# 2005 NPC National Bodybuilding & Fitness Championships.



## THEUNIT(XXL) (Nov 23, 2005)

*For Bill Wilmore, Three's a Charm*


Written by: Shawn Perine

*After consecutive runner-up placings (to Mat DuVall in '03 and Chris Cook in '04), Florida's Bill Wilmore has risen to the top of the Superheavyweight class at the 2005 NPC Nationals here in Atlanta. The 251-pounder also took overall honors to go with the pro status qualification he earned as one of the evening's seven class winners.

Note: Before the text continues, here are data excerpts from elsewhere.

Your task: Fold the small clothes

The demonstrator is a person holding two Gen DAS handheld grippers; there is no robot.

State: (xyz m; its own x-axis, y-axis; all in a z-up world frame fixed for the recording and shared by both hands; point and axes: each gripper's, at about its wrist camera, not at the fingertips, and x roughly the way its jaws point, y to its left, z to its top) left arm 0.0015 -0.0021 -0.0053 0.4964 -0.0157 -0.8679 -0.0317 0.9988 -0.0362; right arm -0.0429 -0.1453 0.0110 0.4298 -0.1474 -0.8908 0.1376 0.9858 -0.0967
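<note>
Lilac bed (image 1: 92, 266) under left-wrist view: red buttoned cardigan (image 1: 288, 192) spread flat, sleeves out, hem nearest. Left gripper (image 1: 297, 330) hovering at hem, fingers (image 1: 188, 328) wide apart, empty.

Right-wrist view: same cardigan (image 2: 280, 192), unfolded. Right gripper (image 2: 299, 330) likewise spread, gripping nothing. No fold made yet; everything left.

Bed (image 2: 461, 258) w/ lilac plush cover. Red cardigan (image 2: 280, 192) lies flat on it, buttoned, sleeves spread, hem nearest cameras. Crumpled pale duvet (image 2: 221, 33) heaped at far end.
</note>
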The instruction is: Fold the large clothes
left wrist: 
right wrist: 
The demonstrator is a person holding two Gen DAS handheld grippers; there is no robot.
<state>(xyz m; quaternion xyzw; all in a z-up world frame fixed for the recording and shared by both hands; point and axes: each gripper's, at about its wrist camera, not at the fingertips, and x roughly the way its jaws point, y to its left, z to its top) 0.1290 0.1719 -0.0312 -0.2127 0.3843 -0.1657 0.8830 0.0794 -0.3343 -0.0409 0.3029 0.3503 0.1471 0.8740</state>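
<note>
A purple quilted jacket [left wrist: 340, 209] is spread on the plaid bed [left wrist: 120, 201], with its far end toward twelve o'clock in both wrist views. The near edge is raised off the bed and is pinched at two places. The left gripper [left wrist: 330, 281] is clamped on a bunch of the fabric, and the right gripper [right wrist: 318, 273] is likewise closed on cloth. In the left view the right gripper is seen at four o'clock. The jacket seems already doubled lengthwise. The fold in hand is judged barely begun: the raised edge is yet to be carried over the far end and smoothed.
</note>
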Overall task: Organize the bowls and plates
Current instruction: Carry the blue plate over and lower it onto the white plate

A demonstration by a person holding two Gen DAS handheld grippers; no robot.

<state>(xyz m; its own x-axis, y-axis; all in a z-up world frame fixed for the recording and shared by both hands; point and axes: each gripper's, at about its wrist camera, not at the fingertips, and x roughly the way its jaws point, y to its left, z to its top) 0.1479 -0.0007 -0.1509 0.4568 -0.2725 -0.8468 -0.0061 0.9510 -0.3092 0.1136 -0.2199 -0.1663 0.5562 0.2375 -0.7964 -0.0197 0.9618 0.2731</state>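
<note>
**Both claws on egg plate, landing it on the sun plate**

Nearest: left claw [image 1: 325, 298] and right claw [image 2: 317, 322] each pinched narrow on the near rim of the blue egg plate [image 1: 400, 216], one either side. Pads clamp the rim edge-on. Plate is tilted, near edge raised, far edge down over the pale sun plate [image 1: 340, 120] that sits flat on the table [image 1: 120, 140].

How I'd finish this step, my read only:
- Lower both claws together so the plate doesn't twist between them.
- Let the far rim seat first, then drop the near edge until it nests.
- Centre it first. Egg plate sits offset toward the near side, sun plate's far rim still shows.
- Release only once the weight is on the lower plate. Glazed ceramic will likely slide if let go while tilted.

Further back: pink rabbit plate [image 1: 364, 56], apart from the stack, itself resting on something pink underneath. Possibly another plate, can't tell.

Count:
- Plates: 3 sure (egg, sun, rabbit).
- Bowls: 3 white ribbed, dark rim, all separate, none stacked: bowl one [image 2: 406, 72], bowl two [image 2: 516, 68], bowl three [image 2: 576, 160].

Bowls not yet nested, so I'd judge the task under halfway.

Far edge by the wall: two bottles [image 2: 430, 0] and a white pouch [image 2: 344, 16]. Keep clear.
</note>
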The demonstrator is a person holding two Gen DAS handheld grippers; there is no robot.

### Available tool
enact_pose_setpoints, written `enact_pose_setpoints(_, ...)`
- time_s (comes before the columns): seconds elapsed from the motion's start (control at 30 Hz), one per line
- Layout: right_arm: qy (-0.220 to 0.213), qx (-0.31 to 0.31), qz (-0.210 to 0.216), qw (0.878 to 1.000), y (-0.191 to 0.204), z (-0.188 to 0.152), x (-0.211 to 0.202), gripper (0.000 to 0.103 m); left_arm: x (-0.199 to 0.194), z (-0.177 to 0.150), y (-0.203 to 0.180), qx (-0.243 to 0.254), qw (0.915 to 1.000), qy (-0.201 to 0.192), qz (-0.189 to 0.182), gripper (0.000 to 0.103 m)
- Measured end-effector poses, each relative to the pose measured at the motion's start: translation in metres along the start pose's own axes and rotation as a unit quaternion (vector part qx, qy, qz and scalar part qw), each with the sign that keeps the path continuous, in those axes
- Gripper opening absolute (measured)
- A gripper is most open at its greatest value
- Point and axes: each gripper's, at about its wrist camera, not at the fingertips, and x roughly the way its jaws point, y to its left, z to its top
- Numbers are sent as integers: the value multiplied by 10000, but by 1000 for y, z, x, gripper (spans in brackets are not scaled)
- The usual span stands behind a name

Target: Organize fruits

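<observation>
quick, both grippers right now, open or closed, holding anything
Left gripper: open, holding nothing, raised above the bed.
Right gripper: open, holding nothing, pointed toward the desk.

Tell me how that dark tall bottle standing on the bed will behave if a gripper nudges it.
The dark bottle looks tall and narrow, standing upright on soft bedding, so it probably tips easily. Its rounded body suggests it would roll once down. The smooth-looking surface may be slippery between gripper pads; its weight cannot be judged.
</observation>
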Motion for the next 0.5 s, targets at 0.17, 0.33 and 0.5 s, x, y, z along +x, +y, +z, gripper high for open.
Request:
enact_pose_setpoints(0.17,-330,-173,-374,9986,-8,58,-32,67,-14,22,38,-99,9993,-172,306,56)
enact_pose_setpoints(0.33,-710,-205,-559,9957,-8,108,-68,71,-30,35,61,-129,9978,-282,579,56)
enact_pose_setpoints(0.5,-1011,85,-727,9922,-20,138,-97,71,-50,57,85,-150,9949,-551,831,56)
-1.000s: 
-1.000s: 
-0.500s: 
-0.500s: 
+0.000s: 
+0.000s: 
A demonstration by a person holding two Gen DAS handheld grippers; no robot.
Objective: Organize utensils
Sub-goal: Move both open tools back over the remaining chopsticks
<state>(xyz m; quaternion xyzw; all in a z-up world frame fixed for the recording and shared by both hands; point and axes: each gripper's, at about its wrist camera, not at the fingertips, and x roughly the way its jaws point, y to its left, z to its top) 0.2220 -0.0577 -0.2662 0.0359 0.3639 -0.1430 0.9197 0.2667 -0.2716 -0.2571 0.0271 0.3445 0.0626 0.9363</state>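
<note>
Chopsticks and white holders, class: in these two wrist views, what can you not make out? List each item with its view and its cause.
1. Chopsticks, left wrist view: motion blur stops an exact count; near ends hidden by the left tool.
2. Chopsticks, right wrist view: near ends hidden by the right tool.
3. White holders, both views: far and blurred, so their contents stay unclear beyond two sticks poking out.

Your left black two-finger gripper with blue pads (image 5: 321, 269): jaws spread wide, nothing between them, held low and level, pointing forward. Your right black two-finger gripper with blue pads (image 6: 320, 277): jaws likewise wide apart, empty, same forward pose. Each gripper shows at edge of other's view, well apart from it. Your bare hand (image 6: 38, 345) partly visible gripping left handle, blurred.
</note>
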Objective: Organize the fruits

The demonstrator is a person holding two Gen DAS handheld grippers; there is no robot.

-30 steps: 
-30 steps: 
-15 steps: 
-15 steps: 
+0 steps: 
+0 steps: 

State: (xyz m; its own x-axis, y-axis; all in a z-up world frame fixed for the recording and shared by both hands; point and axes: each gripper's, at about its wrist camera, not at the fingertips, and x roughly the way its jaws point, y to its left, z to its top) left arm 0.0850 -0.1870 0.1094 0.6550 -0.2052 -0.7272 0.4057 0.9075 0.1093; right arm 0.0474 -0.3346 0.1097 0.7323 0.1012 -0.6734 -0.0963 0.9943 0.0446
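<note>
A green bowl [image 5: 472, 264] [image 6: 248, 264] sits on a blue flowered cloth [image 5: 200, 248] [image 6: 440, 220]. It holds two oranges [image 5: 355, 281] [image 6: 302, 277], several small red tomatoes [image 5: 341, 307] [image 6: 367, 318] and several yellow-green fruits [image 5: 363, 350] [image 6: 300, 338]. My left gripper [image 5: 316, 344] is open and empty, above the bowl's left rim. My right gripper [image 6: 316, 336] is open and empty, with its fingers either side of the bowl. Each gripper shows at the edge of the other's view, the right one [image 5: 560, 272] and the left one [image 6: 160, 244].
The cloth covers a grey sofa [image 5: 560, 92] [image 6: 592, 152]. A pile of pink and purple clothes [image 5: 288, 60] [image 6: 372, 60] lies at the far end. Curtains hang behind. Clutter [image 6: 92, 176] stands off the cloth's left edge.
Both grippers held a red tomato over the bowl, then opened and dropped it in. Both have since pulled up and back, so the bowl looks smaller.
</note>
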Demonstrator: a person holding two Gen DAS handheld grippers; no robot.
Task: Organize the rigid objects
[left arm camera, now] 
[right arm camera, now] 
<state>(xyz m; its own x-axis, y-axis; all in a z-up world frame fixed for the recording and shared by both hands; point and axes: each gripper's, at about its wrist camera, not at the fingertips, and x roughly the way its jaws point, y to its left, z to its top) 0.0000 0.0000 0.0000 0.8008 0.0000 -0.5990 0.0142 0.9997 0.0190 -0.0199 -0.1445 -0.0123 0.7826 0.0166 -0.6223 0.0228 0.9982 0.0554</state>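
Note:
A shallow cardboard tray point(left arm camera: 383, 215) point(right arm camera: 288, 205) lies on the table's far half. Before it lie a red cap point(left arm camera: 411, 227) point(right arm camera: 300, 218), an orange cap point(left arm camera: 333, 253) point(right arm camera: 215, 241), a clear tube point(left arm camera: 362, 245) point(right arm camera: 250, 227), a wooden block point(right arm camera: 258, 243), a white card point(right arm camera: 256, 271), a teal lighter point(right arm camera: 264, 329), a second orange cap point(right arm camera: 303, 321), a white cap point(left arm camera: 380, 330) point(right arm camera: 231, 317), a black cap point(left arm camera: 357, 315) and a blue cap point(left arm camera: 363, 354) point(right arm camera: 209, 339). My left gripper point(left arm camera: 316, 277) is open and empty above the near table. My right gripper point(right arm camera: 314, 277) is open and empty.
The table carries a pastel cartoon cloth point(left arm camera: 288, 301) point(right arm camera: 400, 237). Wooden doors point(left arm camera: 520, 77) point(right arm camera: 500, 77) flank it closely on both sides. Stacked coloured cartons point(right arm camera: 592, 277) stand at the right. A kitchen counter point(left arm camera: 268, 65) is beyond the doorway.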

In the Heavies, hometown favorite Jonathan Rowe's victory brought much of the packed Hyatt Regency ballroom to its feet. The Artist Formerly Known As Roc Shabazz's Training Partner shared an emotional moment with his wife and daughter backstage as he realized that he had finally joined his brother in iron in the ranks of the IFBB. Mike Ergas, despite bringing what was far and away his most complete package ever to the stage, took the runner-up spot, and couldn't hide his displeasure over a decision that was exceptionally close.

Charles "Stingray" Arde improved dramatically between Friday and Saturday and was a deserving winner in the Lightheavyweight class. With impossibly wide clavicles and a winning smile the San Jose, CA resident should prove to be a popular pro next year.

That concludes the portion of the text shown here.